◆ REQUIREMENT ◆
Copy the lines exactly as they appear, starting with the first line of the records and ending with the line that contains "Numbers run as".

Excerpts from a dataset:
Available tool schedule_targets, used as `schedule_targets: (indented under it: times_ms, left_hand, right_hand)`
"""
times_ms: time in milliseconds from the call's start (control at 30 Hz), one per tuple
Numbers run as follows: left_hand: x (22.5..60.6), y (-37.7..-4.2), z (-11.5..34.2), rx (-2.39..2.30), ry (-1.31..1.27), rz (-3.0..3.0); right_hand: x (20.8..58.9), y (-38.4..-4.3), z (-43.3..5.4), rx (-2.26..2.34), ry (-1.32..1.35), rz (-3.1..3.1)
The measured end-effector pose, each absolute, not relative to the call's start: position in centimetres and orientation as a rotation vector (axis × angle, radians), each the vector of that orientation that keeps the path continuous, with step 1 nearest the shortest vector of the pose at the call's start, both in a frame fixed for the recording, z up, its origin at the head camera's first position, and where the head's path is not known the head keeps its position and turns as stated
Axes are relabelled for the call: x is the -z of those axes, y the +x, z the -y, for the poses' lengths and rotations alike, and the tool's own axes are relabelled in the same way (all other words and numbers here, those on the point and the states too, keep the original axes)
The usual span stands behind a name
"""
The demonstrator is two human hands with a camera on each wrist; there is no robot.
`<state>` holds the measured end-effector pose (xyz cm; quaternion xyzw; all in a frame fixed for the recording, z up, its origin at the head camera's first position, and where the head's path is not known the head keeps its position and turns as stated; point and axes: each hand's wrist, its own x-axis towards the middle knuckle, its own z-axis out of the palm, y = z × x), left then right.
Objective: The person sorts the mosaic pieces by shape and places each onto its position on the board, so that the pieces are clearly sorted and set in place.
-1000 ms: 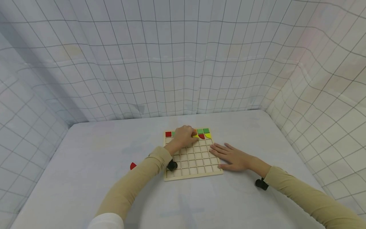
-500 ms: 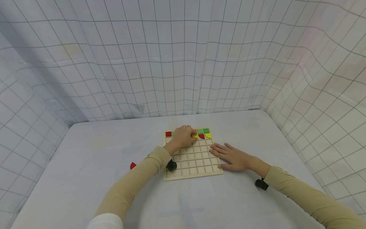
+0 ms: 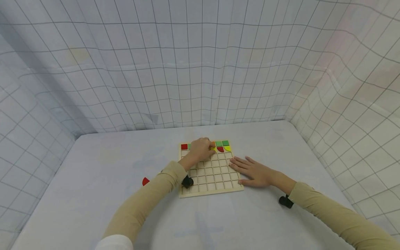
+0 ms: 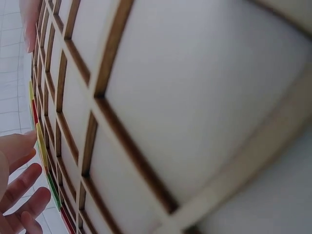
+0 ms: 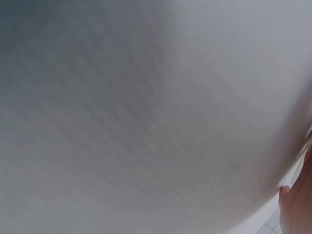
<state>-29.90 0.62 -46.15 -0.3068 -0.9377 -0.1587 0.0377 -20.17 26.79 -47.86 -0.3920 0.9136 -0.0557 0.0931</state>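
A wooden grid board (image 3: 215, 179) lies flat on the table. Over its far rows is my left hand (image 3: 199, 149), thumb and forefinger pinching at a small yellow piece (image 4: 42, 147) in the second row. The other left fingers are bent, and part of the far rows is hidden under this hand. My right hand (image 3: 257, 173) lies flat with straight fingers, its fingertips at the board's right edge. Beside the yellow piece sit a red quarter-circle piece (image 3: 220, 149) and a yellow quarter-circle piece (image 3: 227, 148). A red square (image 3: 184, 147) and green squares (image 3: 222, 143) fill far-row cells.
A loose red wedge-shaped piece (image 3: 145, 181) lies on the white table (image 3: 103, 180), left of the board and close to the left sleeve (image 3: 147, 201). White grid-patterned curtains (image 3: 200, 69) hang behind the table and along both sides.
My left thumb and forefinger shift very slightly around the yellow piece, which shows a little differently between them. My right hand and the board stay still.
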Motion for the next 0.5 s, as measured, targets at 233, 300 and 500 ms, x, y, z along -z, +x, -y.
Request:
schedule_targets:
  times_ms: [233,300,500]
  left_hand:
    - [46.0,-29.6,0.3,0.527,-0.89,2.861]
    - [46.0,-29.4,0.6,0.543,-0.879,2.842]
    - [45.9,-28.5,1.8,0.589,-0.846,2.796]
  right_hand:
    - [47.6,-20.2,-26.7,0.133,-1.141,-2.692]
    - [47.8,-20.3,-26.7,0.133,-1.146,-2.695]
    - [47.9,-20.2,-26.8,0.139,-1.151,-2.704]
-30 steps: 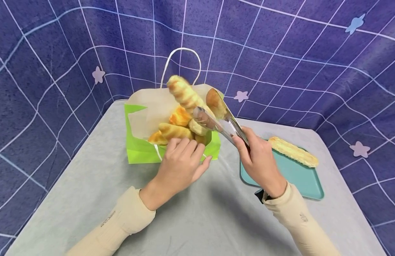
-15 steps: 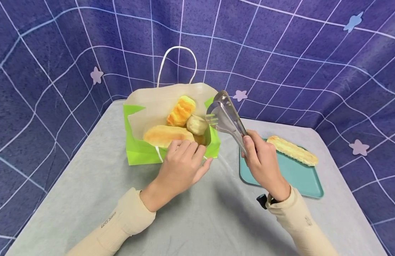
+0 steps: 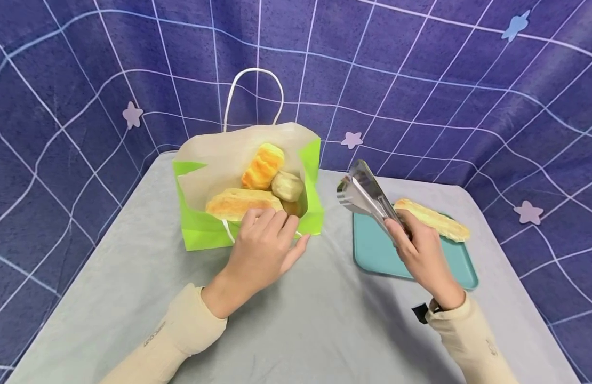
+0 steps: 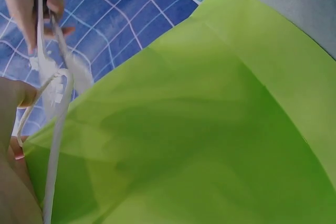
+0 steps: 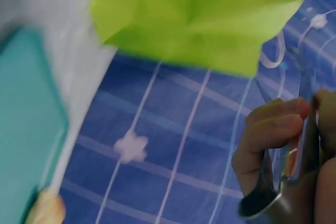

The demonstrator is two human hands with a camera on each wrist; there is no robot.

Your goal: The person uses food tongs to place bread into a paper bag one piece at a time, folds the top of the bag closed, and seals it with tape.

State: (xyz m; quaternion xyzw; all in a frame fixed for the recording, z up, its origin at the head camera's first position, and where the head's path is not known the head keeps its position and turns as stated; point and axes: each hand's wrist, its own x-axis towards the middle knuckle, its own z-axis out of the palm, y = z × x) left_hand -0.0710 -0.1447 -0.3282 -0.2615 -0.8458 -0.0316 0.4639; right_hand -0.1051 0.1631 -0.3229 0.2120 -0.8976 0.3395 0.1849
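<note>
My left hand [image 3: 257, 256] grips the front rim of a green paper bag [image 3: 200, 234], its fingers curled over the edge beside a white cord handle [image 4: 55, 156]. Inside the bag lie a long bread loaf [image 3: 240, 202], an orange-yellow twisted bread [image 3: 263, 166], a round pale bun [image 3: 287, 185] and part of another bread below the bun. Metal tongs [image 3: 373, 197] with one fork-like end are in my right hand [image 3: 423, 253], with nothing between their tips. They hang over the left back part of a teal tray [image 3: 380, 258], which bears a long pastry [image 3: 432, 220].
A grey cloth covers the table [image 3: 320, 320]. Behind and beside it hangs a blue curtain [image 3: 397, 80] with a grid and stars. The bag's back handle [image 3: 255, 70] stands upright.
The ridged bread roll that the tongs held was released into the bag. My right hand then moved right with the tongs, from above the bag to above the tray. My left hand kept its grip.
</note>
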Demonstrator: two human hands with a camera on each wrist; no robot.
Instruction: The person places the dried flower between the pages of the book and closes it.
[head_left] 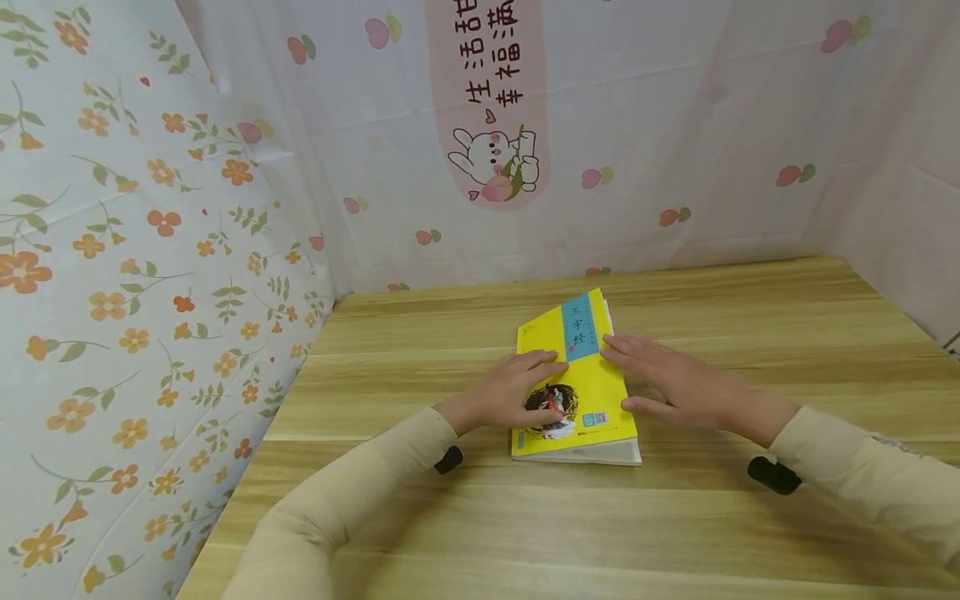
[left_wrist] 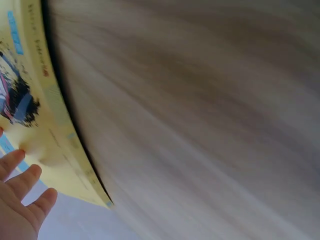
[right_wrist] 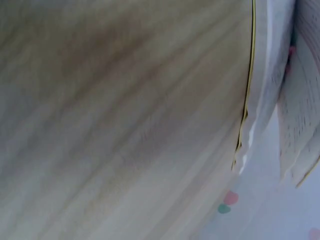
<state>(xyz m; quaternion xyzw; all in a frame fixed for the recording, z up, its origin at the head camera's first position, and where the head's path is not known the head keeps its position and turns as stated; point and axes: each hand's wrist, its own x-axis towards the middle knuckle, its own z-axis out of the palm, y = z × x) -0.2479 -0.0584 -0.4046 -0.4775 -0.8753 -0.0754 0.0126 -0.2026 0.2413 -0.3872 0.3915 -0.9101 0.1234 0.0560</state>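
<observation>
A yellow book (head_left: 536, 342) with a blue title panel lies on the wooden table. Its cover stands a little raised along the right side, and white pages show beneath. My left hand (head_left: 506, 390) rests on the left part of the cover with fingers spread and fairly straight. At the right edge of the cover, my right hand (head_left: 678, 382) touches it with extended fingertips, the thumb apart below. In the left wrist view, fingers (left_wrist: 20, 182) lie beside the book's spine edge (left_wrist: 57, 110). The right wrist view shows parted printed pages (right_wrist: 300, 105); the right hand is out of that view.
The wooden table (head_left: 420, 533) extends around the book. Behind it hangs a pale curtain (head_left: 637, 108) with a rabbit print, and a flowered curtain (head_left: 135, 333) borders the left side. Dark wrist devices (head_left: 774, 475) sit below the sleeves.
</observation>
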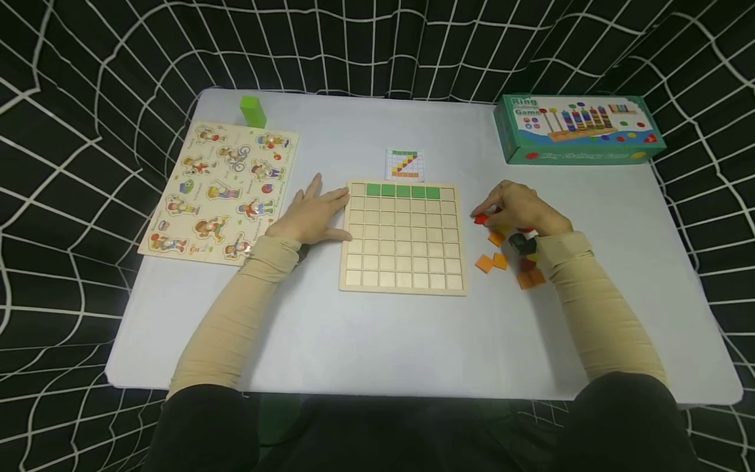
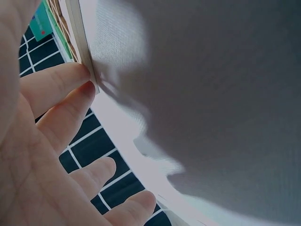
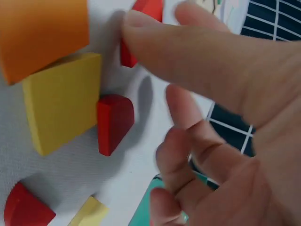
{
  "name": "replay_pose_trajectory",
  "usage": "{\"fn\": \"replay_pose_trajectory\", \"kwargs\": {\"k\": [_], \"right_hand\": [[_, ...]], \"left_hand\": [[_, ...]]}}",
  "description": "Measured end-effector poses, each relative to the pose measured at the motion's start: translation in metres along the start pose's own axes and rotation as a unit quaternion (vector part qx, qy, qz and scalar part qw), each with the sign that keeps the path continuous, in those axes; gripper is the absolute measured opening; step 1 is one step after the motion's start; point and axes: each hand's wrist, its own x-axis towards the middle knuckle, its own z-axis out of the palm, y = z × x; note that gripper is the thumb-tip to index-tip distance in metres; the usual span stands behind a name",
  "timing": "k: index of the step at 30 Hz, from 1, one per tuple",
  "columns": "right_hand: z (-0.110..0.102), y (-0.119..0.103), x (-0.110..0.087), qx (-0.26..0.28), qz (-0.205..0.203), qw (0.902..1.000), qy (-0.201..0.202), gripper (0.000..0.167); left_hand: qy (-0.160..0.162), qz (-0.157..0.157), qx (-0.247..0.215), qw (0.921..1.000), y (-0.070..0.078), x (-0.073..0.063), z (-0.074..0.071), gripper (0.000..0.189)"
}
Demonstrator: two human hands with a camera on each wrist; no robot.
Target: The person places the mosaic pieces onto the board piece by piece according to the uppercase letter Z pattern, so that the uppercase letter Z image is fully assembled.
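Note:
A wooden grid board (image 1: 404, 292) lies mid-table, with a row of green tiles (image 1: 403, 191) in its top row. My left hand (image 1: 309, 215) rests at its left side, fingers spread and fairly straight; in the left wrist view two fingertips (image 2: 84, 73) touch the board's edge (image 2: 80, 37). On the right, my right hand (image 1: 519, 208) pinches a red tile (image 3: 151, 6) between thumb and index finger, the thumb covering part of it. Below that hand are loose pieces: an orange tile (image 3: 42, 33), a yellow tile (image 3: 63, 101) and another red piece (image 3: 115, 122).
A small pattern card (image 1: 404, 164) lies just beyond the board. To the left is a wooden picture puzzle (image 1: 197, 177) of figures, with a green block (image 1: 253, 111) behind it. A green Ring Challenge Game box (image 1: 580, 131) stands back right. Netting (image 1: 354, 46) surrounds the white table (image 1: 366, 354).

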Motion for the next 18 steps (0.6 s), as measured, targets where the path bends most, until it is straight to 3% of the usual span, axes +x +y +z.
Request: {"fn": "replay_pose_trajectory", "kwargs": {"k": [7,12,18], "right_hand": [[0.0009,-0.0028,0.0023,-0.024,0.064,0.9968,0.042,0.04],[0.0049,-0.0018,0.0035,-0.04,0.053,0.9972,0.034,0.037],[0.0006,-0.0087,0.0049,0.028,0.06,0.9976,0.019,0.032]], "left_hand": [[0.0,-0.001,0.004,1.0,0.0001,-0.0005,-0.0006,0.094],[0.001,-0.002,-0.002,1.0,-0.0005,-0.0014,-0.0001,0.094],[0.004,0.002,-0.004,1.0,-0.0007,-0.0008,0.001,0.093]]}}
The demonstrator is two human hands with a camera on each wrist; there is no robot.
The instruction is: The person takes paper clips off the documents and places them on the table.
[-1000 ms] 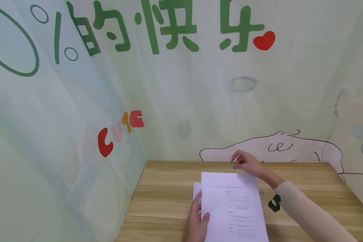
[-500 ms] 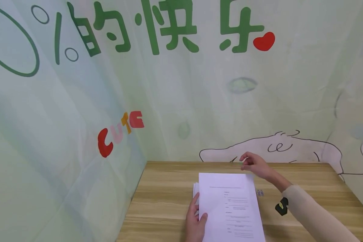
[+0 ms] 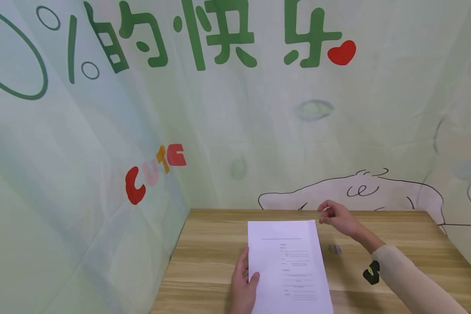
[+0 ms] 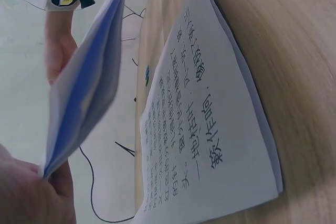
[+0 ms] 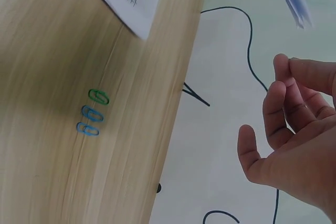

◆ WRITTEN ANSWER ◆
Available tool schedule_targets, used as `schedule_targets: (indented under it: times_ms, left_hand, right_hand)`
"""
times_ms: time in milliseconds from the call's start (control at 30 Hz), one per tuple
Numbers run as follows: left_hand: x (22.5..60.6), y (-37.7..-4.2), z (-11.5..34.2), rx (-2.39..2.30), ry (-1.31..1.27), rz (-3.0..3.0); right_hand: x (20.8..58.9), y (-38.4..-4.3), z (-43.3..5.4), rx (-2.26..2.34), ry (-1.32..1.35), rz (-3.1..3.1)

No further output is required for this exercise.